• GOAL OF THE EXERCISE
The answer is the complete listing below, written out again exactly.

• INFORMATION PROVIDED
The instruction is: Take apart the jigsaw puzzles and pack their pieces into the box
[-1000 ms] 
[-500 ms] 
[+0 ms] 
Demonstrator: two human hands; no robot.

• THE ANSWER
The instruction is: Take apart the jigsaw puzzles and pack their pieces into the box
[-1000 ms] 
[-500 ms] 
[+0 ms] 
Demonstrator: two human hands; no robot.

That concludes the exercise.